We evaluated 3 different spiral trajectories for a nominal FOV of 320-340 mm² (Table 1): (1) 6 interleaves, readout duration 8.2 ms, starting density 1.2× Nyquist, ending density 0.4× Nyquist; (2) 8 interleaves, readout duration 6.1 ms, starting density 1.2× Nyquist, ending density 0.4× Nyquist; and (3) 8 interleaves, readout duration 6.1 ms, starting density 1.2× Nyquist, ending density 0.2× Nyquist. The readout duration of trajectory 1 was chosen to be 8.2 ms as our prior work demonstrated this to be the maximal readout duration per interleaf with an acceptable amount of off-resonance blurring and signal drop-out. Trajectory 2 has the same spatial and temporal resolution as trajectory 1, but has reduced readout duration to further explore the effect of readout duration per interleave on off-resonance artifacts. Trajectory 3 has the same readout duration as trajectory 2, but the outer regions of k-space are undersampled by an additional factor of two as compared to trajectory 2. The goal of this comparison was to evaluate SNR and perceived image blurring when the UD-DCF was applied to the data. Additional common sequence parameters included: saturation recovery (SR) time of 80 ms, TE 1.0 ms, slice thickness 10 mm, nominal FOV 320-340mm. Low-resolution field maps were obtained using two single-shot spiral images for off resonance correction with each perfusion image. The field map was acquired during the first two TR’s after the SR time with the same readout duration and TR as the rest of the perfusion image data. The flip angle was chosen to have nearly constant magnetization on each interleaf for the given SR time as described previously.(8) Images were reconstructed with linear off-resonance correction using both the UD and VD DCFs. DCFs were calculated using the method of Meyer et. al. for UD trajectories (12), and the method of Morrell et. al. for VD trajectories.(13) Individual coil images were combined using the square root of sum-of-squares method.

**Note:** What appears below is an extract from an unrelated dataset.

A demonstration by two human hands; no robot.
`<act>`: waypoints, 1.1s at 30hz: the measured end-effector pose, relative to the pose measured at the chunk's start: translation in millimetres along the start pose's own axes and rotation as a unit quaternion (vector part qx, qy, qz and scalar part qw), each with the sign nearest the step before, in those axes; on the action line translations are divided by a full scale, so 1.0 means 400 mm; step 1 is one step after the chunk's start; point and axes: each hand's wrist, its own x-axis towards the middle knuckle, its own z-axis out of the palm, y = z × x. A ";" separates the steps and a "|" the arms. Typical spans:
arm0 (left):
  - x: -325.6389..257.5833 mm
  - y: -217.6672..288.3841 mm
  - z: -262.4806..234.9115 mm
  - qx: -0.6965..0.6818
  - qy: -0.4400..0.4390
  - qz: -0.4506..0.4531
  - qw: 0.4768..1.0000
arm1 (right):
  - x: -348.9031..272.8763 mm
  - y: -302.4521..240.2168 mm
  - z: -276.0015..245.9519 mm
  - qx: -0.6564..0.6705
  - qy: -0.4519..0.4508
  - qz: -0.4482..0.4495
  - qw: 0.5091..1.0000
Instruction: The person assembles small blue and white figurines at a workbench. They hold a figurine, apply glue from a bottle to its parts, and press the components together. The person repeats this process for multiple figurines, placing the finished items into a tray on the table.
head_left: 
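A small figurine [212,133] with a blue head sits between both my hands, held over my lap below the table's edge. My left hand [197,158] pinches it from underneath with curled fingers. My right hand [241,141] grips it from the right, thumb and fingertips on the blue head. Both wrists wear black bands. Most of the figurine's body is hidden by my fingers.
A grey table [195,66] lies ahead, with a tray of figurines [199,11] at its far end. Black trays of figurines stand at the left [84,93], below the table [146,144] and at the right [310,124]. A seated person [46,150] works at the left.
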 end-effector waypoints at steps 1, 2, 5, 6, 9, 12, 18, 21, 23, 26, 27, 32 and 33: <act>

Table 1. Sequence Parameters.

	Sequence 1	Sequence 2	Sequence 3
Number of Interleaves	6	8	8
Readout Points	4096	3072	3072
Readout Duration	8.2 ms	6.1 ms	6.1 ms
Starting Density	1.2	1.2	1.2
Ending Density	0.4	0.4	0.2
FOV	320 mm	320 mm	320 mm
Flip Angle	30°	300°	300°
TE	1 ms	1 ms	1 ms
TR	12 ms	10 ms	10 ms
Resolution (1/2Kmax)	1.99 mm2	1.99 mm2	1.67 mm2
Field Map Acquisition Time	24 ms	20ms	20 ms
Total Image Acquisition Time	176 ms	180 ms	180 ms

Comparison of Point Spread Functions

In order to evaluate the effect of the combination of the above trajectories and density compensation strategies, a theoretical analysis of relative PSF width and side-lobe amplitude was performed. For each trajectory, unity values at each k-space location were gridded onto a 2× oversampled grid using the gridding algorithm. Prior to Fourier transformation, the data was zero-padded by a factor of 5, to effectively sinc interpolate the PSF by a factor of 10 in the image domain. Normalized PSFs were determined by dividing the PSF by its maximum value for comparison between the different strategies. The full-width at half maximum (FWHM) and the relative amplitude of the first sidelobes were determined. The PSF resulting from applying a Hanning filter to the gridded variable density k-space data with the standard VD-DCF was also evaluated for each of the trajectories. The PSF of a UD spiral with the same readout duration as each of the trajectories was also evaluated for comparison.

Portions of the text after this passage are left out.